By Peter Jeff
The Leadership Mints Guy
Here’s an idea that will inspire you to prevail in tough times.
Woe is me! You hear that lament a lot these days. The Pity Party is alive and well and threatens to rob you and me of our spirit, our conviction, our hope –in essence our leadership.
Not so fast Pity Mouth! Let’s scan the history books to recall how other leaders prevailed in tough circumstances, in times of illness or injury. Let’s rekindle our fortitude in frustrating times.
Whenever I’m tempted to attend the Pity Party, I think of Patty Duke playing Helen Keller in the Broadway play and later in the movie The Miracle Worker. What an amazing portrayal on screen and on the Broadway stage of a truly inspiring life. Helen Keller turned her personal adversity into a personal triumph. Consider the facts:
- As a two-year-old, Helen Keller lost her sight and hearing.
- By age seven, Helen Keller could not see, hear or speak.
- By age 25, Helen Keller spoke English, French and German. She read Latin and Greek and she graduated with honors from Radcliffe College (in four years).
- Still blind and deaf, Helen Keller became the first woman to earn at Honorary degree at Harvard University.
- Helen Keller went on to write 12 books.

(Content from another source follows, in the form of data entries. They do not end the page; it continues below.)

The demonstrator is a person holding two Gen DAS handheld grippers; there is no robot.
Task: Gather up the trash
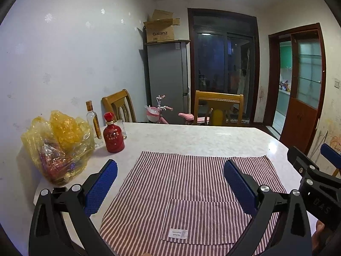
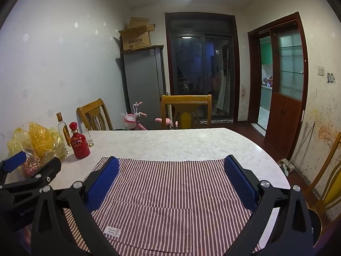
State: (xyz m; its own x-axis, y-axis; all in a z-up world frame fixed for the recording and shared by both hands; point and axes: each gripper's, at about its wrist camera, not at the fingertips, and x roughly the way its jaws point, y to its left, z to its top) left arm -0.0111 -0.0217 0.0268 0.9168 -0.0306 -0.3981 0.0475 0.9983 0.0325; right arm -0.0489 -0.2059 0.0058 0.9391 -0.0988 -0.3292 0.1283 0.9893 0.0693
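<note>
Trash here seems to be the yellow plastic bag (image 1: 57,147), crumpled and bulging with colourful wrappers, which sits at the left edge of the pale marble table (image 1: 191,138) in the left wrist view and at the far left of the frame in the right wrist view, against the white wall. Just right of the bag stand a clear bottle with a gold label (image 1: 93,123), a squat red bottle (image 1: 113,134) and a small drinking glass (image 1: 122,129), all upright and close together. A red-and-white striped cloth (image 1: 191,192) with a sewn pocket and a small white tag lies flat on the table in the lower centre of both views. The left gripper (image 1: 170,189) hovers above the cloth with its blue-padded tongs spread wide and nothing between them; the right gripper (image 2: 171,187) does likewise, spread and empty, above the same cloth. Each gripper shows at the edge of the other's view, the right one at the lower right of the left wrist frame. Behind the table stand two wooden chairs (image 1: 219,108), a pink child's bike (image 1: 162,113), a grey fridge (image 1: 167,81) topped with a cardboard box (image 1: 161,29), and a dark sliding door (image 1: 223,64).
</note>
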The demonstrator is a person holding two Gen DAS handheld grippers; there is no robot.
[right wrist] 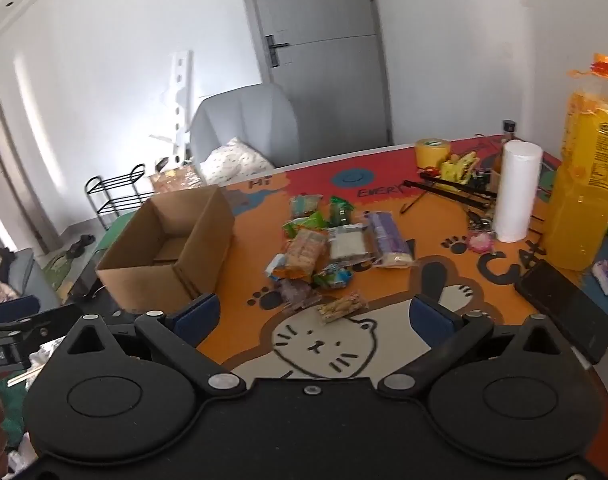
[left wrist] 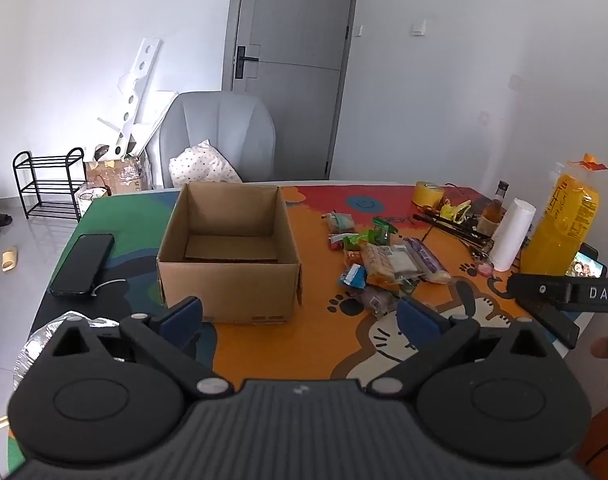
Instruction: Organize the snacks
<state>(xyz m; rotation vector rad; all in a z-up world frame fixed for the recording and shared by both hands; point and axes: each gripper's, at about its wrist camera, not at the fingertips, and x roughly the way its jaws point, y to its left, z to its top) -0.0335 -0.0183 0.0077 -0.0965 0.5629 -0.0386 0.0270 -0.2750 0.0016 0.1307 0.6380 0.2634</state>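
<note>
I am looking along the tabletop [left wrist: 263,344] from its near edge, and going from the left I am seeing a dark phone [left wrist: 83,264] lying flat, then the open cardboard box [left wrist: 227,256], which is showing nothing inside but a loose cardboard flap on its floor. I am holding the left tongs [left wrist: 299,316] above the near edge, just in front of the box, with the jaws spread wide and nothing between them. To the right of the box, the snack pile [right wrist: 328,248] is sitting on the orange part of the mat, a loose heap of small wrapped packets, with one clear packet of stick-shaped biscuits [right wrist: 342,306] lying nearest to me and slightly apart from the rest. I am keeping the right tongs [right wrist: 312,318] over the cat drawing, just short of that packet, also fully open and empty. Farther right a white roll [right wrist: 518,192] and a tall orange juice bottle [right wrist: 584,184] are standing upright, well clear of the pile. I am judging that no snack is in the box yet, so I am at the very first pick: the next move is calling for lowering the right tongs around the near packet, closing gently on the crinkly wrapper, and carrying it left over the box rim.
</note>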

- Helen Keller became an accomplished public speaker for nearly 50 years.
And all of that success thanks to the leadership of Anne Sullivan, the tutor who helped Helen break through her dark and silent world with sheer persistence–even defiance —against the odds. Consider this scene between Helen’s father and Annie, the tutor.

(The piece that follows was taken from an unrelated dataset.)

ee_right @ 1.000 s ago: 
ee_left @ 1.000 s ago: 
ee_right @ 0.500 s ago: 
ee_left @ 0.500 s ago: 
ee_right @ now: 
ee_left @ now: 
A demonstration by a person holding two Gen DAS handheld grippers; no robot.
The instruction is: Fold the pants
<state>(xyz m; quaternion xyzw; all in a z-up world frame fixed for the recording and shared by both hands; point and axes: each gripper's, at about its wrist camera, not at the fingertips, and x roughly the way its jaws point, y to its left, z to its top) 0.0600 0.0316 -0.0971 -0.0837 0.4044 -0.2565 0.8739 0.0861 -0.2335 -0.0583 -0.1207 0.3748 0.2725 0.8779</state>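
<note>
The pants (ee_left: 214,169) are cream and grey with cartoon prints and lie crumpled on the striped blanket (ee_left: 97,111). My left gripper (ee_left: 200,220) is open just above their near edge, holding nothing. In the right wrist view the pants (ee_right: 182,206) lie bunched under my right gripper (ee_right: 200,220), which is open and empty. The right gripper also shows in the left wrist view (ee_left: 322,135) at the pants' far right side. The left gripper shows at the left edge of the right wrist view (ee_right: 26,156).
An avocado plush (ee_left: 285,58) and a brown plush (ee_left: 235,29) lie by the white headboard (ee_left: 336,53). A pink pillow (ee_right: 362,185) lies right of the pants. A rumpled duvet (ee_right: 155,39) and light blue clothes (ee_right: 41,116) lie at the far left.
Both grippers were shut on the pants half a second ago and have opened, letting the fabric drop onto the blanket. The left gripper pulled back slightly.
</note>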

Giving Up is The Original Sin
Father : “I think you ask too much of her (Helen Keller) and yourself. God may not have meant Helen to have the eyes you speak of.”
Tutor: “I mean her to.”
Father: “Sometime or later we all give up, don’t we?

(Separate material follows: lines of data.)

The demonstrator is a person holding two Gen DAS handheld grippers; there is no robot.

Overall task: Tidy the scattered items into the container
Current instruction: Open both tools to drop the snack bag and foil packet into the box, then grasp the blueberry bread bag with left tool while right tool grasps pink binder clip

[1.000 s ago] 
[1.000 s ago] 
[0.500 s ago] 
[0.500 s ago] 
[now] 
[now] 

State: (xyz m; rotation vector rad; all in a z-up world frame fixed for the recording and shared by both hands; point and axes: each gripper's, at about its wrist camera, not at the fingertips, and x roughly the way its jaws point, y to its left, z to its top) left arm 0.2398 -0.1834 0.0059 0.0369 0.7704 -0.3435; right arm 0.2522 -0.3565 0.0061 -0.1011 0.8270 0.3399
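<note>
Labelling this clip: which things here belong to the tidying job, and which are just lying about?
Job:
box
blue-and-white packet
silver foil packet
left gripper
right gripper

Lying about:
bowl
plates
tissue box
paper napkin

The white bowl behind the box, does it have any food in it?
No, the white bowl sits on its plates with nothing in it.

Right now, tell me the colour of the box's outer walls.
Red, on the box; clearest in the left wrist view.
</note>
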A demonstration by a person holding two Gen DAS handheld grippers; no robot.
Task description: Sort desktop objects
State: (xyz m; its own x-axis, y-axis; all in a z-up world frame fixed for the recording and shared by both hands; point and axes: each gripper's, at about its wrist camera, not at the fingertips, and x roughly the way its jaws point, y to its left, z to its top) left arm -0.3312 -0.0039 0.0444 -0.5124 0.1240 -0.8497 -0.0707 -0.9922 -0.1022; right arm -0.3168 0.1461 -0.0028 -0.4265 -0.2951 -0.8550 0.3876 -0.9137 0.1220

Tutor: “Maybe you do. But it’s my idea of The Original Sin.”
Father: “What is?”
Tutor: “Giving Up.”
Ann Bancroft who played the tutor in the play and the movie, echoes the don’t-give-up mantra of all leaders. I try to recall that scene in my mind every time I feel like giving up. Then I say to myself: Forget the Pity Party, just like:
Replacing Insight for Eye Sight
- Samuel Johnson who was blind in one eye yet spent nine years writing the first modern English dictionary.
- John Turnbull who had only one eye yet the artist became the creator of historic painting including the Declaration of Independence.
Overcoming Paralysis for Outstanding Performance
- Louis Pasteur whose left leg and arm were paralyzed yet he discovered the cure for rabies.
- Franklin Delano Roosevelt who was stricken with polio at age 39 and yet he became president of the United States.
- Itzhak Perlman who was paralyzed with polio at the age of four yet he became a famous violinist.
Strive against the odds to keep your leadership thinking in mint condition.
You might also like these previous Leadership Mints on prevailing over Adversity.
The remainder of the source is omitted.